International Journal of Scientific & Engineering Research, Volume 2, Issue 12, December-2011 1

ISSN 2229-5518

Morphophysiology of Radiation Induced

Lenticular Opacity

Sheetal Punjani, Dr. Bharat Jethava, Dr. Preeti Shrivastava

AbstractThe purpose behind the study of radiation induced lenticular opacity was to know the distribution of the lens Glucose and their interaction with environmental radiation coming from the sun. Glucose is the most important free hexose sugar in the lens. It plays an important role in energy metabolism. In the lens the biological energy is necessary for the maintenance of transparency, synthesis and repair process (Kuck, 1965). This study provides information on the potential risk of cataract development due to exposure of Non-ionizing radiation i.e. UV-radiation, Infrared radiation during their occupational activities. The entire study is carried out in two phases. Phase I the normal lenses from mice have been analyzed by the standardized method in the laboratory. The biochemical analysis was carried out.
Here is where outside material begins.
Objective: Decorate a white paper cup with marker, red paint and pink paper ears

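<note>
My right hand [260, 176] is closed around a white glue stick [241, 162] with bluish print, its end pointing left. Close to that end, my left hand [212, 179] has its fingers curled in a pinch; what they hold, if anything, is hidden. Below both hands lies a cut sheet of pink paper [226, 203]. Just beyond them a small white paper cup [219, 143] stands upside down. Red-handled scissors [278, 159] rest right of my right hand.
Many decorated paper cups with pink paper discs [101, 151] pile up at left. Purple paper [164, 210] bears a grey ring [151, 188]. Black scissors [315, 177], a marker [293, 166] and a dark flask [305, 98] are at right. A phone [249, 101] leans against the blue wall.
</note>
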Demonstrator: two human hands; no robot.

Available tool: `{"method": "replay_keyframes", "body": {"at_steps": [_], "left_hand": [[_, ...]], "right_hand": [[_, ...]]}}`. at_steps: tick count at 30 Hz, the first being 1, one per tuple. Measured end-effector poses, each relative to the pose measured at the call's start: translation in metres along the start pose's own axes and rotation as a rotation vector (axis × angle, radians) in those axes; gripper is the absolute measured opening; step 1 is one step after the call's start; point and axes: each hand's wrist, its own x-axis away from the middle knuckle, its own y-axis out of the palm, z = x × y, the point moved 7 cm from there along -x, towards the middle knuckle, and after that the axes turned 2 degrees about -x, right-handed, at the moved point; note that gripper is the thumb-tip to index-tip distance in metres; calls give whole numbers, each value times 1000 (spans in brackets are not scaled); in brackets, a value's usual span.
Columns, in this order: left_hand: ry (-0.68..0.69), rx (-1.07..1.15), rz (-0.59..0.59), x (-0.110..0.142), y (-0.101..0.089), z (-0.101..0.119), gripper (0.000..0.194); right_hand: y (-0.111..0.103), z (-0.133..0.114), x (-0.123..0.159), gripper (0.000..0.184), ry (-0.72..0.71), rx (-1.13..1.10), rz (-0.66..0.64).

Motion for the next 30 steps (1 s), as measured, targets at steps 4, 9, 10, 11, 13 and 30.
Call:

Phase II the observations obtained in the laboratory were correlated with the data of normal and different cataractous lenses of other groups. These data were outcome of the standardized methodology and exposure set up for irradiation in vivo and in vitro. Animals used for these studies were the mice (Mus musculus) and the rat (Rattus norvegiicus) of either sex. The Control animals as well as the Experiment animals were kept in laboratory condition. They were fed with standard animal food and water (Phase I-II). The experiment animals were kept in radiation chambers periodically to see the effect of radiation on their lenses. Each lens from control and experiment strains was subjected to biochemical analysis. The irradiation of the lens by the non-ionizing radiation was carried out by the in vivo and in vitro method.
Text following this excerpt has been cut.